### WHAT TO PRODUCE
Lines from the one containing "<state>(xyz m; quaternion" through the last line of the data are to be returned exactly, both ends included, minus any pictures.
====
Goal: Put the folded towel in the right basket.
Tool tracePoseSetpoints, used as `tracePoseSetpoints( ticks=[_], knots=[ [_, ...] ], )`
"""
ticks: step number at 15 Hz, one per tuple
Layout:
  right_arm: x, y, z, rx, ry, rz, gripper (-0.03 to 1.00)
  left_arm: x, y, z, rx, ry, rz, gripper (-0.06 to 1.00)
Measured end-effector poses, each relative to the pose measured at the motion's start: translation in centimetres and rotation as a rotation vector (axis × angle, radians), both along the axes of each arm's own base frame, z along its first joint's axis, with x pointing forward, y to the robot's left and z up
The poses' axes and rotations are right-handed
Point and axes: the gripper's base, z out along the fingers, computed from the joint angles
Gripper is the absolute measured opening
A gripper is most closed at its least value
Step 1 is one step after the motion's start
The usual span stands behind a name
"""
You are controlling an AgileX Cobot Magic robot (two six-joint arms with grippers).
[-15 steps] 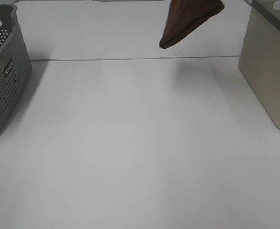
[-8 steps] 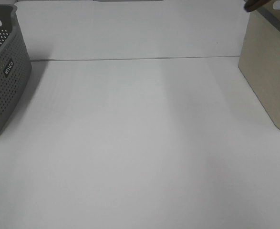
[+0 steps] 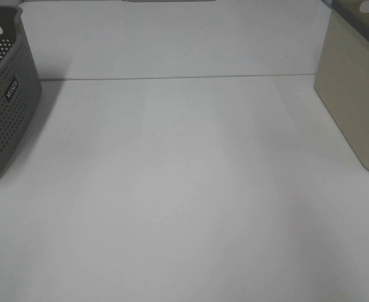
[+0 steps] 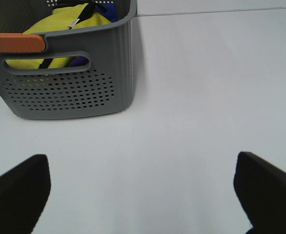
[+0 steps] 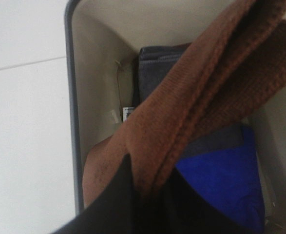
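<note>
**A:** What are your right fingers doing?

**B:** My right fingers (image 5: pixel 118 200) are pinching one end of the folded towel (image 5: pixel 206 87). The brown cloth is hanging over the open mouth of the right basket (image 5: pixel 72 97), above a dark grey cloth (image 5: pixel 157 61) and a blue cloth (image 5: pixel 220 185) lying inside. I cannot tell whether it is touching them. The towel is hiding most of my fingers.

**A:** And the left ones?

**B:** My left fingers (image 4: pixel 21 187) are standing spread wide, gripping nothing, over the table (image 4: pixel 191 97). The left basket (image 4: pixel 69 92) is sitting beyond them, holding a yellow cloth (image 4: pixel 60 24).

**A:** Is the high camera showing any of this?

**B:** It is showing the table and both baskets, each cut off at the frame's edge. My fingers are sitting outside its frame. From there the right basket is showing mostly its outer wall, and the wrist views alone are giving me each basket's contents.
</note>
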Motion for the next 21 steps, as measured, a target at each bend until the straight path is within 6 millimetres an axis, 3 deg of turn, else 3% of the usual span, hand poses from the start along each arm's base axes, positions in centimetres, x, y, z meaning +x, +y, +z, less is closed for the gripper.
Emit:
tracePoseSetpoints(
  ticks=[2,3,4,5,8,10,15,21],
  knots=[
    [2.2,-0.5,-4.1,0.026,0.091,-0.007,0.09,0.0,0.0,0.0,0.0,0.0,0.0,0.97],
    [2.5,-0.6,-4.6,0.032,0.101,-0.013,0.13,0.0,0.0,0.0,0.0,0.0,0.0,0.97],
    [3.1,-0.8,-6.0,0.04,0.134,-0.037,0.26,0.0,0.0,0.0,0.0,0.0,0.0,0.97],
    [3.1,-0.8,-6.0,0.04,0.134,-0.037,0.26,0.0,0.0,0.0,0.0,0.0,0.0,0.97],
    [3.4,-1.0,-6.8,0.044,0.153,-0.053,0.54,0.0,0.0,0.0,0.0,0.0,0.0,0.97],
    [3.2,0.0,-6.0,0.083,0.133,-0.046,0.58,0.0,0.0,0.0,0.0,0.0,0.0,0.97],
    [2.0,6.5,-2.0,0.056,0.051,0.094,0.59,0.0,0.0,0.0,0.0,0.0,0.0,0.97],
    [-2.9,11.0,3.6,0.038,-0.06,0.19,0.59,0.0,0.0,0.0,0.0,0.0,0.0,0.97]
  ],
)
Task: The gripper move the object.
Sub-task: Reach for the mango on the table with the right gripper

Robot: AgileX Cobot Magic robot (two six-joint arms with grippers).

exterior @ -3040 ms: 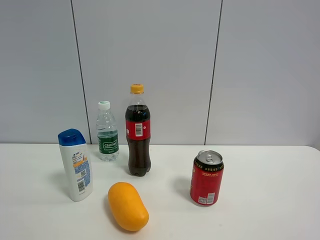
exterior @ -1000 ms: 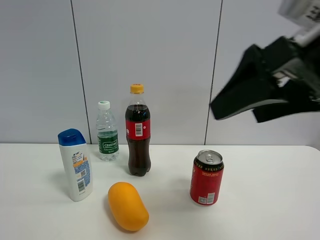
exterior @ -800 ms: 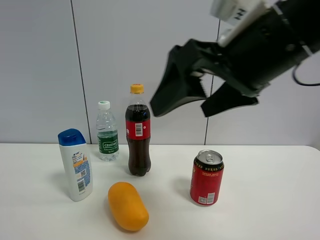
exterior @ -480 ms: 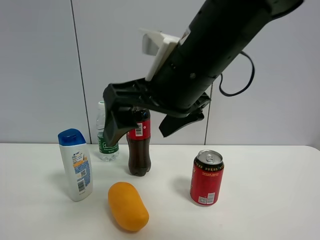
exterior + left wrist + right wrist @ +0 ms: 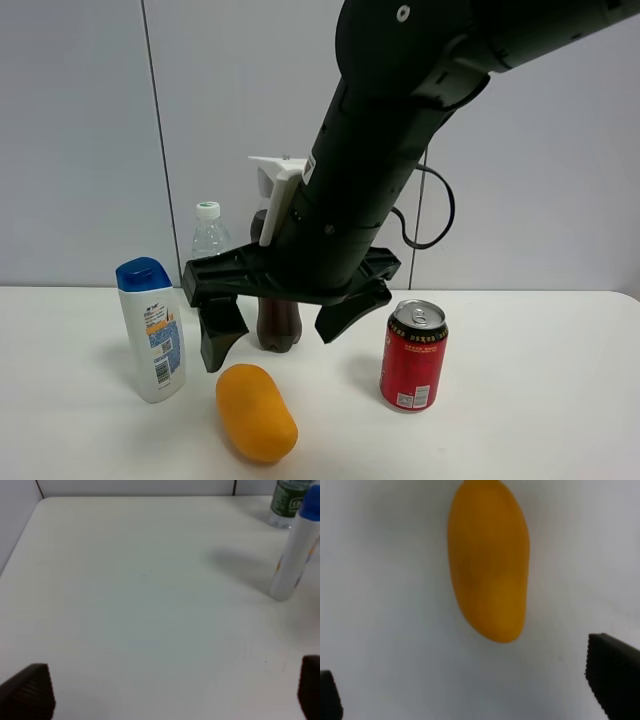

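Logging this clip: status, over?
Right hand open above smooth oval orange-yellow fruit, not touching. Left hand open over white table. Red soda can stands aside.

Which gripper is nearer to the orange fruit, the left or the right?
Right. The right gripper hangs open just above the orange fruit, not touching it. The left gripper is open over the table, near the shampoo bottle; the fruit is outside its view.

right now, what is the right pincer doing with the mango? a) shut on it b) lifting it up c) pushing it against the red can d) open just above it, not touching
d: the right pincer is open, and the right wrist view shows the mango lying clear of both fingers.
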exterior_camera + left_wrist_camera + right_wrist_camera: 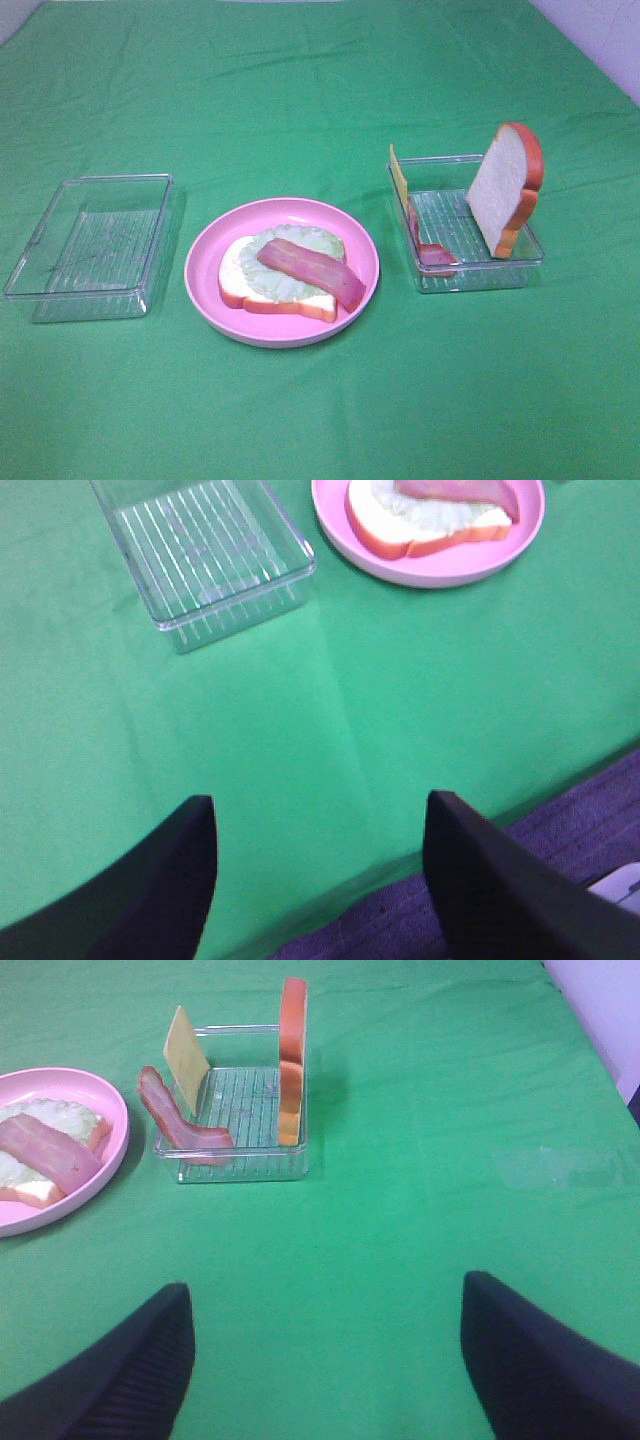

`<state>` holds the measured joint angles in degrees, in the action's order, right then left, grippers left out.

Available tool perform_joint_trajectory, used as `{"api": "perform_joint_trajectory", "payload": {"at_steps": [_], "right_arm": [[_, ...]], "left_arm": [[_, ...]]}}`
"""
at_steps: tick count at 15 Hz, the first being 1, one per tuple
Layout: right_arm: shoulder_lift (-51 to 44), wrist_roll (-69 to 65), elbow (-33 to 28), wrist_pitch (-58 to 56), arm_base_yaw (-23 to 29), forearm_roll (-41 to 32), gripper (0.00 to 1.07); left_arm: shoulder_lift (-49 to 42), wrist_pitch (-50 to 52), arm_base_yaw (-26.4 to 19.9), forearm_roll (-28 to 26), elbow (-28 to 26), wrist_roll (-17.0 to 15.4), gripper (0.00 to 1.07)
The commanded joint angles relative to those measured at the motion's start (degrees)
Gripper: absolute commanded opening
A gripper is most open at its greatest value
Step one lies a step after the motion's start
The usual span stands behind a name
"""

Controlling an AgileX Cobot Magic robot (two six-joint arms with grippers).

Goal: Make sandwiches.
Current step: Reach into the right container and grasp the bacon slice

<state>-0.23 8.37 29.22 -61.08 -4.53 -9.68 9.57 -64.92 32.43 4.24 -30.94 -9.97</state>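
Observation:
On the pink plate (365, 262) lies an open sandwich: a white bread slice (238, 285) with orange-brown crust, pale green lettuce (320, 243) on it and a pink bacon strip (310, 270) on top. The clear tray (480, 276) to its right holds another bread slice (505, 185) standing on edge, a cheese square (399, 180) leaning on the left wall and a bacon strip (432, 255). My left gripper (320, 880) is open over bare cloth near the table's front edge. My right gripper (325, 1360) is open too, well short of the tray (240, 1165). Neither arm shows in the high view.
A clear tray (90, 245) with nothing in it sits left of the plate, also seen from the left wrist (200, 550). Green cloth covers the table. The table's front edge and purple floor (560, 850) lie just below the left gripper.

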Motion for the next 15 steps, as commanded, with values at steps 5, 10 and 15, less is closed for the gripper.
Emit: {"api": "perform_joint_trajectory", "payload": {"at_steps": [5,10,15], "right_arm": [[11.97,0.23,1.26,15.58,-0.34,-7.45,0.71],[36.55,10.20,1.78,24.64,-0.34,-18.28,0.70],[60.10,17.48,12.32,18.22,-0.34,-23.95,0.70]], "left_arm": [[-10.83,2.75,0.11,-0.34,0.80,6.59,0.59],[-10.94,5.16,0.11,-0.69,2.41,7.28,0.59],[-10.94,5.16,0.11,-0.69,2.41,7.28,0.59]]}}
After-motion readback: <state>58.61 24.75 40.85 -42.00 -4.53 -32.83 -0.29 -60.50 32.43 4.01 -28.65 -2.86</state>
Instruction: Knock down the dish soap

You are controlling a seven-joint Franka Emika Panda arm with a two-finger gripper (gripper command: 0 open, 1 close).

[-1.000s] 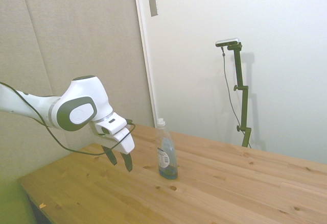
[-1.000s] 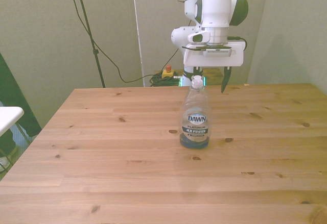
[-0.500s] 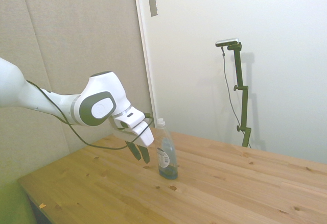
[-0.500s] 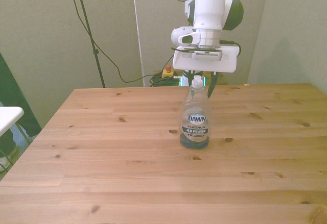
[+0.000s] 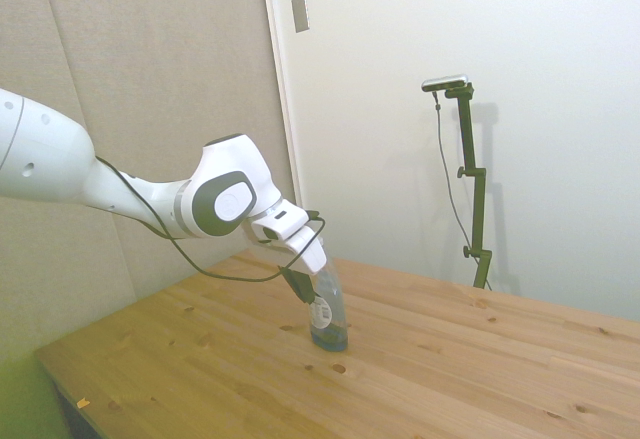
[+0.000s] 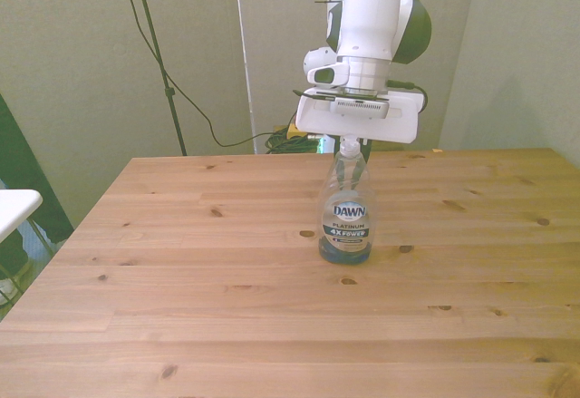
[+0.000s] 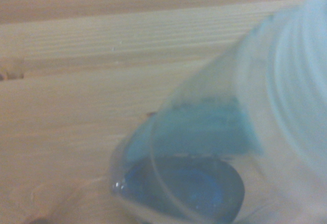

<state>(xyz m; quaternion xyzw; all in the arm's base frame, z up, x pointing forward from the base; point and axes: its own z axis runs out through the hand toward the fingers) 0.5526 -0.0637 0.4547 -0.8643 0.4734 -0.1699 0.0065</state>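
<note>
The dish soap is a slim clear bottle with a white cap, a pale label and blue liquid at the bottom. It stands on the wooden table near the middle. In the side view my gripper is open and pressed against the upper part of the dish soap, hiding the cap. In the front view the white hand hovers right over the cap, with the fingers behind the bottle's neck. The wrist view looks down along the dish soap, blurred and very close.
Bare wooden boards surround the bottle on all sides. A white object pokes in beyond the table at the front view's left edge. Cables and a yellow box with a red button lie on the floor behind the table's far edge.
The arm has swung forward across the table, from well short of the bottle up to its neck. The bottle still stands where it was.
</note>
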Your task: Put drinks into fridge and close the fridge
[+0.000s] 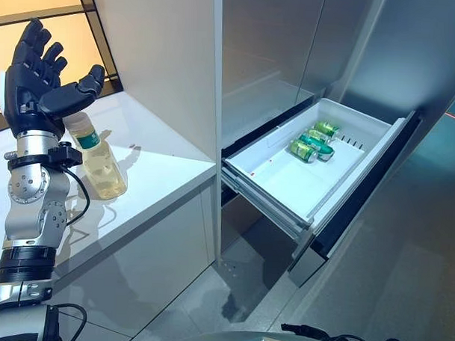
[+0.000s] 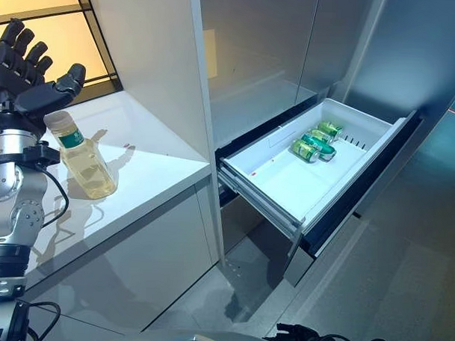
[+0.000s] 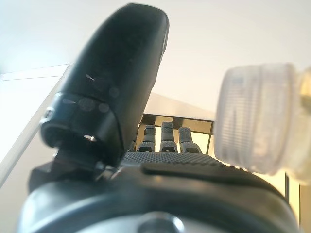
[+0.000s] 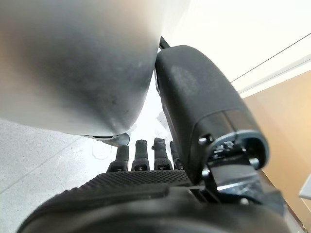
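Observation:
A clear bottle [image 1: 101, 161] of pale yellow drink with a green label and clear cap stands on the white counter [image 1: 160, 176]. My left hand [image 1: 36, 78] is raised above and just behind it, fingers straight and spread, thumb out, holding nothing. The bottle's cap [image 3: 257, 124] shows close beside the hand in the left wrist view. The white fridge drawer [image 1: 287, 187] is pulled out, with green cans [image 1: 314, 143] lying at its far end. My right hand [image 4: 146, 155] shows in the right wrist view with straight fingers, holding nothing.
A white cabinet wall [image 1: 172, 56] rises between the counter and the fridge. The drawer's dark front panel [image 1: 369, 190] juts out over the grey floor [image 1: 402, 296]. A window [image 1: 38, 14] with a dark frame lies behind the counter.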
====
### ANSWER SPACE
<state>(xyz m; quaternion xyzw; all in the arm's base frame, z up, x pointing forward from the base; point and axes: its own z axis runs out through the hand toward the fingers) 0.5526 -0.0637 0.4547 -0.8643 0.4734 -0.1699 0.0065</state>
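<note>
The dish soap is a slim clear bottle with a white cap, a pale label and blue liquid at the bottom. It stands on the wooden table near the middle. In the side view my gripper is open and pressed against the upper part of the dish soap, hiding the cap. In the front view the white hand hovers right over the cap, with the fingers behind the bottle's neck. The wrist view looks down along the dish soap, blurred and very close.
Bare wooden boards surround the bottle on all sides. A white object pokes in beyond the table at the front view's left edge. Cables and a yellow box with a red button lie on the floor behind the table's far edge.
The arm has swung forward across the table, from well short of the bottle up to its neck. The bottle still stands where it was.
</note>
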Your task: Put drinks into fridge and close the fridge
[+0.000s] 
[+0.000s] 
[+0.000s] 
[+0.000s] 
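Observation:
A clear bottle [image 1: 101, 161] of pale yellow drink with a green label and clear cap stands on the white counter [image 1: 160, 176]. My left hand [image 1: 36, 78] is raised above and just behind it, fingers straight and spread, thumb out, holding nothing. The bottle's cap [image 3: 257, 124] shows close beside the hand in the left wrist view. The white fridge drawer [image 1: 287, 187] is pulled out, with green cans [image 1: 314, 143] lying at its far end. My right hand [image 4: 146, 155] shows in the right wrist view with straight fingers, holding nothing.
A white cabinet wall [image 1: 172, 56] rises between the counter and the fridge. The drawer's dark front panel [image 1: 369, 190] juts out over the grey floor [image 1: 402, 296]. A window [image 1: 38, 14] with a dark frame lies behind the counter.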

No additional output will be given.